### S4

In [None]:
import torch
from torch import nn
from torch import view_as_real
from torch.fft import ifft, irfft, rfft
from torch.nn import functional as F


def log_step_init(tensor, dt_min=0.001, dt_max=0.1):
    scale = torch.log(torch.tensor(dt_max)) - torch.log(torch.tensor(dt_min))
    return tensor * scale + torch.log(torch.tensor(dt_min))

def hippo(N):
    P = torch.sqrt(1 + 2 * torch.arange(1, N+1, dtype=torch.float))
    A = torch.outer(P, P)
    A = torch.tril(A) - torch.diag(torch.arange(1, N+1, dtype=torch.float))
    return A

def hippo_dplr(N):
    A = -1 * hippo(N)  # -ve sign here

    p = 0.5 * torch.sqrt(2 * torch.arange(1, N+1, dtype=torch.float32) + 1.0)
    p = p.to(torch.complex64)
    
    Ap = A.to(torch.complex64) + torch.outer(p, p)
    
    # eigen values, vectors
    lambda_, V = torch.linalg.eig(Ap)

    return lambda_, p, V


def p_lambda(n):
    lambda_, p, V = hippo_dplr(n)
    Vc = V.conj().T
    p = Vc @ p
    return [p, lambda_]


def cauchy_kernel(v, omega, lambda_):
    if v.ndim == 1:
        v = v.unsqueeze(0).unsqueeze(0)
    elif v.ndim == 2:
        v = v.unsqueeze(1)
    return (v/(omega-lambda_)).sum(dim=-1)
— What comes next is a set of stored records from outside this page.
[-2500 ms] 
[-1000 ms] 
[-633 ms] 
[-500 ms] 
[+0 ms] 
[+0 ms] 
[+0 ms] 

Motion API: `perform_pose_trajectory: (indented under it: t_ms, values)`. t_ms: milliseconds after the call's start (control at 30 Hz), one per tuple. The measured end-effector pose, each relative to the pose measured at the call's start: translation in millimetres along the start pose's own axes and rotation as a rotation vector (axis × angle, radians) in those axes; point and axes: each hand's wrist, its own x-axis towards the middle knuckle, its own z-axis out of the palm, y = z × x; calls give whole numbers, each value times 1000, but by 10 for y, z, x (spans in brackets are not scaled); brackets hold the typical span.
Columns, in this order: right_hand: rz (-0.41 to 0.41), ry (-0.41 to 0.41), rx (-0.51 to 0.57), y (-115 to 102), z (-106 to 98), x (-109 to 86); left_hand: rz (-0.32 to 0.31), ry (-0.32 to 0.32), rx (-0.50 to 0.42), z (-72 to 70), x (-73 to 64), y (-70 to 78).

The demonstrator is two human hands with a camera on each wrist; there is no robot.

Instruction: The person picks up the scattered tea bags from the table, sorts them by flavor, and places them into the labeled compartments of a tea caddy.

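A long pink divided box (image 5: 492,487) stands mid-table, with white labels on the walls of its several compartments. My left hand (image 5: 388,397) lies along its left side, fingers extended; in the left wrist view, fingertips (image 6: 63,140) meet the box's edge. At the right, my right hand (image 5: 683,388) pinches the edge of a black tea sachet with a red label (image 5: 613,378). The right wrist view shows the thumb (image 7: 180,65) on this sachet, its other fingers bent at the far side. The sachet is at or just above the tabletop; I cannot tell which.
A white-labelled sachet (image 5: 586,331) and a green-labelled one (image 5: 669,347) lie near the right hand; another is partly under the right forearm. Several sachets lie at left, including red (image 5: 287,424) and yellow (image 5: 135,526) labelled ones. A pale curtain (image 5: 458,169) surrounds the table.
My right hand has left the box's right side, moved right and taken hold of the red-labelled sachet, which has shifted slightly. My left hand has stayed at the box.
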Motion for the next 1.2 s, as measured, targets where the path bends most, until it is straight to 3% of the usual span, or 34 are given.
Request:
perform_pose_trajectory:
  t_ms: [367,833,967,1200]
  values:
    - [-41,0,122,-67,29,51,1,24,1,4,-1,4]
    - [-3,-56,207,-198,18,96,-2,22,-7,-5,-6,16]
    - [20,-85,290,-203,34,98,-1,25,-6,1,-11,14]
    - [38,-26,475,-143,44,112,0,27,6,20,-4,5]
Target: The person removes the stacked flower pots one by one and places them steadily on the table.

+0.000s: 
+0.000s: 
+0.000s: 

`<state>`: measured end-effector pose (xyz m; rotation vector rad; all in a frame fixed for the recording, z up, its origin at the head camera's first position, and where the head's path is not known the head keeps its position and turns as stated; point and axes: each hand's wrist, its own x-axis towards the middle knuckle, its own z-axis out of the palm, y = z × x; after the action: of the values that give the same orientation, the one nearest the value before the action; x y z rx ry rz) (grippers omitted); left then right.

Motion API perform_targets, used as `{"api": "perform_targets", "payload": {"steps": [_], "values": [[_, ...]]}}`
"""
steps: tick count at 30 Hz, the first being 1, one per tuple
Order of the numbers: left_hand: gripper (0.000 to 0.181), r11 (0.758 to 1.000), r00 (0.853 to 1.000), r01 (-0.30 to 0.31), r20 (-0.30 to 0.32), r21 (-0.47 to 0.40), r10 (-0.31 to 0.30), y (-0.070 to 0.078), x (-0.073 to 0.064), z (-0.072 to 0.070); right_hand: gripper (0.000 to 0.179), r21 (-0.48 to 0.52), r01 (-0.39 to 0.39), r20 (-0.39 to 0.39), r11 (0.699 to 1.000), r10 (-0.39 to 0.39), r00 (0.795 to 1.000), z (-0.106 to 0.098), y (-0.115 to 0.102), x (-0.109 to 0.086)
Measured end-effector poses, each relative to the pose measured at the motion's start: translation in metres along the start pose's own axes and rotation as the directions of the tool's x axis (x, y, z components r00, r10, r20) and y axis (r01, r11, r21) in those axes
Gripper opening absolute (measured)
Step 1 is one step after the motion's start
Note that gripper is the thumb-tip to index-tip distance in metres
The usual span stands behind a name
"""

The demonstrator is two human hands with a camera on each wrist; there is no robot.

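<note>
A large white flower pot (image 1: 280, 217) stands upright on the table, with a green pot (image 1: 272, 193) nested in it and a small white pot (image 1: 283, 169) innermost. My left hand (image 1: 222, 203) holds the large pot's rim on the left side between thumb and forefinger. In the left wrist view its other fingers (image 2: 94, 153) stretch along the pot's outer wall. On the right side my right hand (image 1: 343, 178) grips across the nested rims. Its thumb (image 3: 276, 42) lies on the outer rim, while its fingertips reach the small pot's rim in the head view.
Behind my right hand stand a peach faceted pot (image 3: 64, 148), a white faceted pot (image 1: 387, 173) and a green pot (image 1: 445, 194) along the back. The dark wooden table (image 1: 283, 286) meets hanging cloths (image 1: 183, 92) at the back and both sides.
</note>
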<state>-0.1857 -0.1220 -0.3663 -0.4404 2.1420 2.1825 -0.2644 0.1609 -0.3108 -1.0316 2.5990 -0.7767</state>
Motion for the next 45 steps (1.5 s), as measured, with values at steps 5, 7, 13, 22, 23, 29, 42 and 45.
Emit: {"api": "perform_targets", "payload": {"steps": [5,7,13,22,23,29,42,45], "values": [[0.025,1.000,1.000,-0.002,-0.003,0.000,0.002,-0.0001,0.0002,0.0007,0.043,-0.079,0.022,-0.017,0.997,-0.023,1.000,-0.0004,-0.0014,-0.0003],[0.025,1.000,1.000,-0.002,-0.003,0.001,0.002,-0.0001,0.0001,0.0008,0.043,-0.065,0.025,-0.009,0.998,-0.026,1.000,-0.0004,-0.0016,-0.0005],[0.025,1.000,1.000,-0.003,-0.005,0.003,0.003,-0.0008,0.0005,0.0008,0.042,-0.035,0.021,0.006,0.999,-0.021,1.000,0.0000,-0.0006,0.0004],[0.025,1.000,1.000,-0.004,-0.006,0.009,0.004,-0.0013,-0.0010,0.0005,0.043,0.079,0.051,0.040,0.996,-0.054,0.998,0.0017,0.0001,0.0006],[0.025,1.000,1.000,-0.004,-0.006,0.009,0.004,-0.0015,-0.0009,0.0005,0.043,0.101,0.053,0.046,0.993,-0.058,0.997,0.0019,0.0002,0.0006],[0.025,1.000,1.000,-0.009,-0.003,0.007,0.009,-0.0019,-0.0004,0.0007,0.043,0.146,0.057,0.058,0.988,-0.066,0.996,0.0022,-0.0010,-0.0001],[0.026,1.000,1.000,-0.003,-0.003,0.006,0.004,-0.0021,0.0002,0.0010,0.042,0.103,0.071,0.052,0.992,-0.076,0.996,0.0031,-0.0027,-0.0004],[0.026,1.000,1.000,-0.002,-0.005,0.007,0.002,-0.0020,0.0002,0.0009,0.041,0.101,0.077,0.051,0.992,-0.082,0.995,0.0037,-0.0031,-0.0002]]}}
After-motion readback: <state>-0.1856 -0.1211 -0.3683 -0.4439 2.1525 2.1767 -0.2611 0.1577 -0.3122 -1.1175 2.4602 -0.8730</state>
def causal_convolution(u, K):
    l_max = u.shape[1]  # u.shape = [batch, seq_length, d_model]
    
    # pad seq_length with l_max zeroes and compute fft
    ud = rfft(F.pad(u.float(), pad=(0, 0, 0, l_max, 0, 0)), dim=1)
    Kd = rfft(F.pad(K.float(), pad=(0, l_max)), dim=-1)
    
    # freq -> time domain
    return irfft(ud.transpose(-2, -1)*Kd)[..., :l_max].transpose(-2, -1).type_as(u)

# compute frequencies
def f_omega(l_max, dtype=torch.complex64):
    return torch.arange(l_max).type(dtype).mul(2j * torch.tensor(torch.pi) / l_max).exp()


class S4Layer(nn.Module):
    def __init__(self, d_model, n, l_max, time_delta=0.1):
        super().__init__()
        self.d_model = d_model
        self.n = n
        self.l_max = l_max
        self.time_delta = time_delta
        
        p, lambda_ = p_lambda(n)
        p = p.to(torch.complex64)
        lambda_ = lambda_.to(torch.complex64)
        self._p = nn.Parameter(view_as_real(p))
        self._lambda_ = nn.Parameter(view_as_real(lambda_).unsqueeze(0).unsqueeze(1))
        
        # make non trainable
        self.register_buffer(
            "omega",
            tensor=f_omega(self.l_max, dtype=torch.complex64),
        )
        self.register_buffer(
            "ifft_order",
            tensor=torch.tensor(
                [i if i == 0 else self.l_max-i for i in range(self.l_max)],
                dtype=torch.long,
            ),
        )
        
        B_init = torch.sqrt(2 * torch.arange(1, n+1, dtype=torch.float32) + 1.0)
        B_init = B_init.repeat(d_model, 1)
        self._B = nn.Parameter(
            view_as_real(B_init.to(torch.complex64))
        )
        self._Ct = nn.Parameter(
            view_as_real(
                nn.init.xavier_normal_(torch.empty(d_model, n, dtype=torch.complex64))
            )
        )
        self.D = nn.Parameter(torch.ones(1, 1, d_model))
        self.log_step = nn.Parameter(log_step_init(torch.rand(d_model)))

    @property
    def p(self):
        return torch.view_as_complex(self._p)

    @property
    def lambda_(self):
        return torch.view_as_complex(self._lambda_)

    @property
    def B(self):
        return torch.view_as_complex(self._B)

    @property
    def Ct(self):
        return torch.view_as_complex(self._Ct)

    def roots(self):
        a0 = self.Ct.conj()
        a1 = self.p.conj().unsqueeze(0)
        b0 = self.B
        b1 = self.p.unsqueeze(0)
        step = self.log_step.exp()     

        # asynchronous discretization
        lambda_d = torch.exp(self.lambda_ * step.unsqueeze(1).unsqueeze(2) * self.time_delta)
        delta = (torch.exp(self.lambda_ * step.unsqueeze(1).unsqueeze(2)) - 1) / self.lambda_
        omega_z = self.omega.unsqueeze(0).unsqueeze(2)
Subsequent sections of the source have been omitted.